Karang Baru (ANTARA) - LSM LembAHtari resmi melaporkan kasus pembiayaan program singkong (ubi kayu) kelompok tani “Mekar Kembali” yang disebut-sebut bekerja sama dengan Bank Aceh Syariah (BAS) ke Kejaksaan Negeri Aceh Tamiang karena melihat ada potensi menimbulkan kerugian uang negara.
“Sudah kita buat pengaduan tertulis tentang pinjaman kredit program ubi kayu kelompok tani Mekar Kembali dengan Bank Aceh Syariah Kantor Cabang Kuala Simpang pada tahun anggaran 2019 ke kejaksaan,” kata Direktur Eksekutif LembAHtari, Sayed Zainal di Karang Baru, Minggu.
Sayed Zainal bilang laporan resmi LembAHtari melalui surat Nomor 0160/L-LT/II/23 dikirim ke Kejari Aceh Tamiang pada Jumat (10/2). Delik aduan LembAHtari ini diterima oleh staf pidana khusus (Pidsus) di gedung Kejari setempat.
“Diduga telah terjadi kerugian uang negara mencapai Rp1 miliar dari kredit BAS untuk 20 orang petani masing-masing menerima Rp50 juta, tapi uang tersebut tidak diterima oleh mayoritas petani,” beber Sayed.
Baca juga: Kejari Aceh Tamiang diminta usut kasus kredit petani singkong
Sayed Zainal mengendus ada indikasi terjadi manipulasi data dan tanda tangan anggota kelompok tani. Kemudian lahan seluas 40 hektare yang ditanami singkong berlokasi di Desa Pengidam, Kecamatan Bandar Pusaka itu merupakan kawasan hutan produksi (HP).
“Itu masuk dalam hutan produksi Kawasan Ekosistem Leuser (KEL). Ini suatu bentuk kelalaian, seharusnya pihak bank melakukan survei terlebih dahulu sebelum dilakukan pencairan modal bertani dan penanaman ubi kayu,” ungkapnya.
Lebih lanjut aktivis lingkungan ini menyakini seluas 40 hektare lahan yang digarap tersebut tidak memiliki izin pengelolaan dari Kesatuan Pengelolaan Hutan (KPH) Wilayah III Langsa, karena adalah kawasan hutan yang dilindungi.
Baca juga: Kasus "singkong" mencuat, dewan segera panggil pengurus kelompok tani dan pimpinan BAS
Oleh karena itu dalam laporannya LembAHtari minta pihak Kejaksaan Negeri dapat memanggil dan memeriksa pengurus Poktan Mekar Kembali terdiri dari ketua dan bendahara terkait dugaan pemalsuan tandan tangan anggota saat pencairan uang sepanjang proses kegiatan di lapangan.

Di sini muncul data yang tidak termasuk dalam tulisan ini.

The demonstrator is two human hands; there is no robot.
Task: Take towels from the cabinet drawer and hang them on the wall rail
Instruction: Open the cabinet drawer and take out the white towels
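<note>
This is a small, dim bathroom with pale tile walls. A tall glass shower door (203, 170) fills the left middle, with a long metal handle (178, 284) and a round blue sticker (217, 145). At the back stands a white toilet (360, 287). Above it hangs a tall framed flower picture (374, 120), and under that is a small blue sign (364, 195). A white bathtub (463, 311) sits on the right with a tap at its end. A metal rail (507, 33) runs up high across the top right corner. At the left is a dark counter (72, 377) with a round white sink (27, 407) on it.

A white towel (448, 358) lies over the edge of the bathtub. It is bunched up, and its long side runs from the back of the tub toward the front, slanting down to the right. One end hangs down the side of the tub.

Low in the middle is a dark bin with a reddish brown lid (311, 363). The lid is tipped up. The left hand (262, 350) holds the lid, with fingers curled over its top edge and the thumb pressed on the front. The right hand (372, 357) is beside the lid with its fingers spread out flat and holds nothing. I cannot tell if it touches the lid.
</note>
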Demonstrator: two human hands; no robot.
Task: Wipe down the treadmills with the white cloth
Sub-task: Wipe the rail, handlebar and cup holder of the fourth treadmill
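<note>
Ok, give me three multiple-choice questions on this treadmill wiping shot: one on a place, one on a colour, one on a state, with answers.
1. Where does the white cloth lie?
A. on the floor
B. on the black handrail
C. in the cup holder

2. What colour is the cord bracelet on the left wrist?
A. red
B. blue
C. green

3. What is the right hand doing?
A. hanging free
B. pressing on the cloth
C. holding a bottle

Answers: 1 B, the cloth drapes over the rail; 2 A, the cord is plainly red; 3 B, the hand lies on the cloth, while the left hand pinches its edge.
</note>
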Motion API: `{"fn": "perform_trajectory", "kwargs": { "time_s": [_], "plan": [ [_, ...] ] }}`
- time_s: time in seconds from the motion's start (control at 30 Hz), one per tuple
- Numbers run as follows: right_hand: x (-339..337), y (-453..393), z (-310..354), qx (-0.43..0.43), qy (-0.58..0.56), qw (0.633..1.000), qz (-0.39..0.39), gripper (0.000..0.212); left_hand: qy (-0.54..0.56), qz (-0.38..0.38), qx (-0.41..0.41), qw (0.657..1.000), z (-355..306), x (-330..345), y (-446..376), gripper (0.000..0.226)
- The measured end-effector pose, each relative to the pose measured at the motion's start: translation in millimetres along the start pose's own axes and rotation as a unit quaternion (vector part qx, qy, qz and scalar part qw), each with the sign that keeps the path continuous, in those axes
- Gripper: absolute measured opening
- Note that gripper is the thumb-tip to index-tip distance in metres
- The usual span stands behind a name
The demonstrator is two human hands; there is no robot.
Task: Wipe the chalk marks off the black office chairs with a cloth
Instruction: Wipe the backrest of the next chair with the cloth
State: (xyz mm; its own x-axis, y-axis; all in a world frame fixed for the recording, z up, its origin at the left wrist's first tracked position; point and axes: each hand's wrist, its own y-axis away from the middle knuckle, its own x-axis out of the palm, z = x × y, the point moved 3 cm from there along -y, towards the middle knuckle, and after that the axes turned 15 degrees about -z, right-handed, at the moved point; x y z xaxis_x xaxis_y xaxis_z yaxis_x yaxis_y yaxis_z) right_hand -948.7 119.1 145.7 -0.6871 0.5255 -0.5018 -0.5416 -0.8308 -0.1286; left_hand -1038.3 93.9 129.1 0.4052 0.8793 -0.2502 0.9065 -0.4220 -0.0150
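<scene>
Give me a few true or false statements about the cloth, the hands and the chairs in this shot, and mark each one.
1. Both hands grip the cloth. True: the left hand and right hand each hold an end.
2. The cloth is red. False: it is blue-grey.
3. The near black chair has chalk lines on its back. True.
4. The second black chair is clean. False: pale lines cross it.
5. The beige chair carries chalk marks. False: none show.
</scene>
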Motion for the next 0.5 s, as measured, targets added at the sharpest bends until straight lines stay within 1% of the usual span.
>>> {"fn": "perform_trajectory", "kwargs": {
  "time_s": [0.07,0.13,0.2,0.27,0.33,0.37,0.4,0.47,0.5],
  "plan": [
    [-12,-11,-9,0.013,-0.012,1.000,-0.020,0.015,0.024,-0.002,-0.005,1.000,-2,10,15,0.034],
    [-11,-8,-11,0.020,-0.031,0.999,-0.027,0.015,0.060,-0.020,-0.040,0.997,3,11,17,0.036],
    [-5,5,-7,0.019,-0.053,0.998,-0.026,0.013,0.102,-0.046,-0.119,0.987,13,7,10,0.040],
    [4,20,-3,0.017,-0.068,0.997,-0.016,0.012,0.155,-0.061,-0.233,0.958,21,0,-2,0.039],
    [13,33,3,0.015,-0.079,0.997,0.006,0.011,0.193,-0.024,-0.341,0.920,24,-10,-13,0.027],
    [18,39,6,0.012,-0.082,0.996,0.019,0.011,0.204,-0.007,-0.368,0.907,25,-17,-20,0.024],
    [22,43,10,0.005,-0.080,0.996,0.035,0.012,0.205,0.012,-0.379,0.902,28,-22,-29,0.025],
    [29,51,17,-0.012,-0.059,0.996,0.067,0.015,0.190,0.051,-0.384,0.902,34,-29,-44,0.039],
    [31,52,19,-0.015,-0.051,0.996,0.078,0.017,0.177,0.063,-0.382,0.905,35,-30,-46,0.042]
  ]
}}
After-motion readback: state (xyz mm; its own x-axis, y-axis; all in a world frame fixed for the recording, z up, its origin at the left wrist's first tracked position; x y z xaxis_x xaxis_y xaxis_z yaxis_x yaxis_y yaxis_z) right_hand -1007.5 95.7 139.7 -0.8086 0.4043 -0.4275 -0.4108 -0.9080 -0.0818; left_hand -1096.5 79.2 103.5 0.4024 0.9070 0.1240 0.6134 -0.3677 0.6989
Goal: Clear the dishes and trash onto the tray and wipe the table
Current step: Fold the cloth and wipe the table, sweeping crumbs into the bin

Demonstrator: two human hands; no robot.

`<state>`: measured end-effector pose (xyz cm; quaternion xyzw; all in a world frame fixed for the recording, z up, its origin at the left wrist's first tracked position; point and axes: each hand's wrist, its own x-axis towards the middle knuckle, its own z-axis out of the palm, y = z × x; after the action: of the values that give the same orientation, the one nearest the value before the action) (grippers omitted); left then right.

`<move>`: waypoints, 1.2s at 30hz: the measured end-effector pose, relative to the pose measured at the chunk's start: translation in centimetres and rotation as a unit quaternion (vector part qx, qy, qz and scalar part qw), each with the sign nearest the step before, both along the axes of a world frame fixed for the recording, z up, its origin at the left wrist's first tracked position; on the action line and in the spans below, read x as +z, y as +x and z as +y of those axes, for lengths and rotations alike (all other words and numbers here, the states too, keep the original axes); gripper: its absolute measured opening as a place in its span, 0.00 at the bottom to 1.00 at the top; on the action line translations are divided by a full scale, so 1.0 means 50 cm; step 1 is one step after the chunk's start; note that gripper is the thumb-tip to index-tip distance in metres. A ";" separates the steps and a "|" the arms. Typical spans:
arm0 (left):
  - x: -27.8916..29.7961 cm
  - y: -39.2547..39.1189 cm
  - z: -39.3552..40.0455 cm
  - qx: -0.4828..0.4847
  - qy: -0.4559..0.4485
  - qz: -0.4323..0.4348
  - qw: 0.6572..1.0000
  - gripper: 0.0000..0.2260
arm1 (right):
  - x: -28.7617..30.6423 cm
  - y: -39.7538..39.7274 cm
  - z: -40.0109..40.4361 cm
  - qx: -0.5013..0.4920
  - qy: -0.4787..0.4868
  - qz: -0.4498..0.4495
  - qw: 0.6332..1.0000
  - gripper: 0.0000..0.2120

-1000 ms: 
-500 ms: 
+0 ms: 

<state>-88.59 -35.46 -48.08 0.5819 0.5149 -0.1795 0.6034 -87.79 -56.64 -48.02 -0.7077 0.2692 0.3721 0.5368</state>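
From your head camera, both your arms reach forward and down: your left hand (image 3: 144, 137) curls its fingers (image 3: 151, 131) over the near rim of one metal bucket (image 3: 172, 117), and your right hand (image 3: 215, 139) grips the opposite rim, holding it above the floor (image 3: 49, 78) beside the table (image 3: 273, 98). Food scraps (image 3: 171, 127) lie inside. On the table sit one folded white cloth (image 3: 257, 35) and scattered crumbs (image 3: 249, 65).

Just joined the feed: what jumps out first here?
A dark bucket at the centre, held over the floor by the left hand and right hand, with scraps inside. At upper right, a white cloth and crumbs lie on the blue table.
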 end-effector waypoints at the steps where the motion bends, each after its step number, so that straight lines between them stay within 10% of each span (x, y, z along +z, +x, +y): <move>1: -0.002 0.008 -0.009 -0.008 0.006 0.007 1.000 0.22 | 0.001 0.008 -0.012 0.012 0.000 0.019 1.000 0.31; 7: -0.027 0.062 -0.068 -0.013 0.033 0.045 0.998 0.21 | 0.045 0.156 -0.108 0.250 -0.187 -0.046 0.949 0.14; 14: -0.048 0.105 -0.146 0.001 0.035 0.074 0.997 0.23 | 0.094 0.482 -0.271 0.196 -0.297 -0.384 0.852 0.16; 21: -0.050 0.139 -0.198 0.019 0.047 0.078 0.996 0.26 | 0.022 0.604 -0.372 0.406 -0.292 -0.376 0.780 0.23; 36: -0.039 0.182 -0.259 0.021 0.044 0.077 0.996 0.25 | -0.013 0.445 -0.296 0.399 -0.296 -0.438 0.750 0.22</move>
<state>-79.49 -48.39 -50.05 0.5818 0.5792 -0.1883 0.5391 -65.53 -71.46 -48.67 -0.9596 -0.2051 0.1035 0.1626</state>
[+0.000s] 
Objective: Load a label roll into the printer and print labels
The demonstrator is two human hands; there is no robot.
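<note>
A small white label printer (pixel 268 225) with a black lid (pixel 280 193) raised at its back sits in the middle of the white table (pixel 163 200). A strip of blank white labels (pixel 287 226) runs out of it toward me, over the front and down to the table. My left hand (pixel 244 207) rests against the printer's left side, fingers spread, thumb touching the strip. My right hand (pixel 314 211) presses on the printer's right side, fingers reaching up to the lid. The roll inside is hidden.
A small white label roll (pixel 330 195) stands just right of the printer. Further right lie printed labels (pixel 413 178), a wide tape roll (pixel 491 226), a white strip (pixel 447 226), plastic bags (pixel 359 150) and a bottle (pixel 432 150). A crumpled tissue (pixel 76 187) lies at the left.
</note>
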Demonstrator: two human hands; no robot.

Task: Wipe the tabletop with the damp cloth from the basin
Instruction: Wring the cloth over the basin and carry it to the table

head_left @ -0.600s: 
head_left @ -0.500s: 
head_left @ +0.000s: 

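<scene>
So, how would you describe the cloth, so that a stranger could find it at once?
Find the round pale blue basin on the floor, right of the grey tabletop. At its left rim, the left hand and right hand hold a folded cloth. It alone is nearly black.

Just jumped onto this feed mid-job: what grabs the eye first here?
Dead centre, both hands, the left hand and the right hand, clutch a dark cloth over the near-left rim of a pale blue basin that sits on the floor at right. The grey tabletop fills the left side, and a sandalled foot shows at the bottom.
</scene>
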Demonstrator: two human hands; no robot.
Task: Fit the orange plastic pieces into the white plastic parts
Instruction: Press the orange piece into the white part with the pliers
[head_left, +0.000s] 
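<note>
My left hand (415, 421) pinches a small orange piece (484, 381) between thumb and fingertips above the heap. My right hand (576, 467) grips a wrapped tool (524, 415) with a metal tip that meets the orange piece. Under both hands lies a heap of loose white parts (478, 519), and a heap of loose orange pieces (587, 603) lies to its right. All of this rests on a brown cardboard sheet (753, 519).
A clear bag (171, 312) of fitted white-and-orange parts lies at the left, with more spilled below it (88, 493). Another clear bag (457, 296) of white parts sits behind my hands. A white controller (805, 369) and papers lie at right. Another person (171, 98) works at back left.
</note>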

“Sebab dari rincian biaya pengeluaran sebanyak ratusan kali, anggota kelompok tani hanya dua kali dilibatkan tanda tangan pencairan uang salah satunya untuk pekerjaan stripping (pengupasan tanah lapis atas),” jelas Sayed Zainal yang mangaku baru bertemu dengan sejumlah petani singkong di Desa Harum Sari, Kecamatan Tamiang Hulu.
Sayed Zainal juga menegaskan pihak Adhyaksa juga memanggil dan memeriksa Pimpinan Cabang (Pincab) PT Bank Aceh Syariah Kuala Simpang terkait lemahnya pengawasan dan ada perbuatan ketidak hati-hatian dalam menentukan lokasi lahan yang merupakan kawasan hutan produksi tetap (HPT).
“Jadi saat ini ada 17 anggota kelompok tani merasa dirugikan dan terjebak diminta harus membayar utang bank masing-masing sebesar Rp50 juta dengan bukti sertifikat tanah mereka menjadi angunan untuk modal budidaya singkong yang dianggap petani itu bantuan hibah,” miris Sayed Zainal.
Diberitakan sebelumnya kasus ini sudah bergulir ke Komisi II DPRK Aceh Tamiang. Belasan petani datang ke dewan mengadukan nasibnya terlilit utang bank dan tak mampu membayar.
Piutang itu terjadi pada September 2019 dan mulai ditagih pada 2021 setelah para petani singkong mengalami gagal panen. Sempat ada toleransi addendum atau perpanjang jangka waktu cicilan kredit/bulan. Kemudian pada Agustus 2022 sejumlah petani diberi surat peringatan terakhir oleh pihak BAS Kacab Kuala Simpang perihal; penegasan komitmen penyelesaian pembiayaan karena akan jatuh tempo pada Februari 2023.